Sept. 24 (Bloomberg) -- Elite investors with high-speed trading systems who gain early access to sensitive information are a growing threat to the integrity of U.S. financial markets, New York Attorney General Eric Schneiderman said.
Schneiderman said today at the Bloomberg Markets 50 Summit in New York that his office is looking into combating the advantages won by securing early access to market-moving data. Calling the issue “Insider Trading 2.0,” Schneiderman said the combination of high-speed trading and early data access unfairly sets up a small group of investors to reap enormous profits.
“A new generation of market manipulators has emerged,” Schneiderman said. Average investors aren’t “going to invest if they think the markets are rigged,” he said.
Faster technology and regulatory changes aimed at spurring competition among exchanges have allowed for rapid increases in the speeds at which stocks change hands. Trades now can occur within a fraction of a second of when market-moving information is available.
Securities and Exchange Commission Chairman Mary Jo White said the “jury is still out” on whether high-frequency trading, which now accounts for more than half of U.S. volume, is helpful or harmful to the market.
Schneiderman said targeting the combination of high-speed trading and early data access is necessary to restore public confidence in the markets.
“When blinding speed is coupled with early access to data, it gives people the power to suck value out of the markets before it even hits the street,” he said today.
Earlier this year, financial information provider Thomson Reuters Corp. reached a deal with Schneiderman’s office in which it agreed to stop providing consumer survey data from the University of Michigan to certain high-frequency traders two seconds before other investors. Thomson Reuters competes with Bloomberg LP, the parent of Bloomberg News.

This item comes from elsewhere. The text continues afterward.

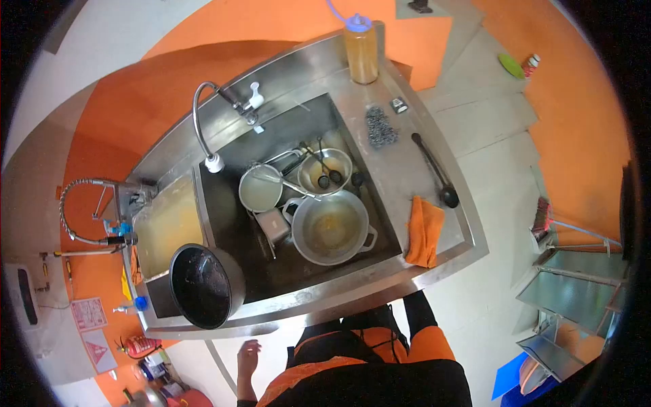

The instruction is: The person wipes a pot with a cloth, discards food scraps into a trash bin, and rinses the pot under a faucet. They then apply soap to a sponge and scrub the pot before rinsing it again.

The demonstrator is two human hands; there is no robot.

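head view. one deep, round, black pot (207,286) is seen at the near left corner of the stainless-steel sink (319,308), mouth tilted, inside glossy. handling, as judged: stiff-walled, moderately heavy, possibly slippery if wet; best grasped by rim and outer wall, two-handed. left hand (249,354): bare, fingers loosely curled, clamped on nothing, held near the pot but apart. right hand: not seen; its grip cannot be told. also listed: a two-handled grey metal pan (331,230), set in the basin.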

David Girardin, a spokesman for Thomson Reuters, declined to comment on the attorney general’s statements.
Schneiderman said his office is turning to the state’s Martin Act, a nine-decade-old law used to probe investment fraud and white-collar crime, to go after improper distribution of data. The office set up a hotline, 800-771-7755, for confidential reporting of potentially illegal trading activity.
Apart from the continuing Reuters probe, Schneiderman’s office is looking into the early release of analyst reports as another possible target under the new initiative, the attorney general said today.
“Obviously our concern does not end with that firm,” he said of Reuters. “We’re aware that others might be engaged in similar practices.”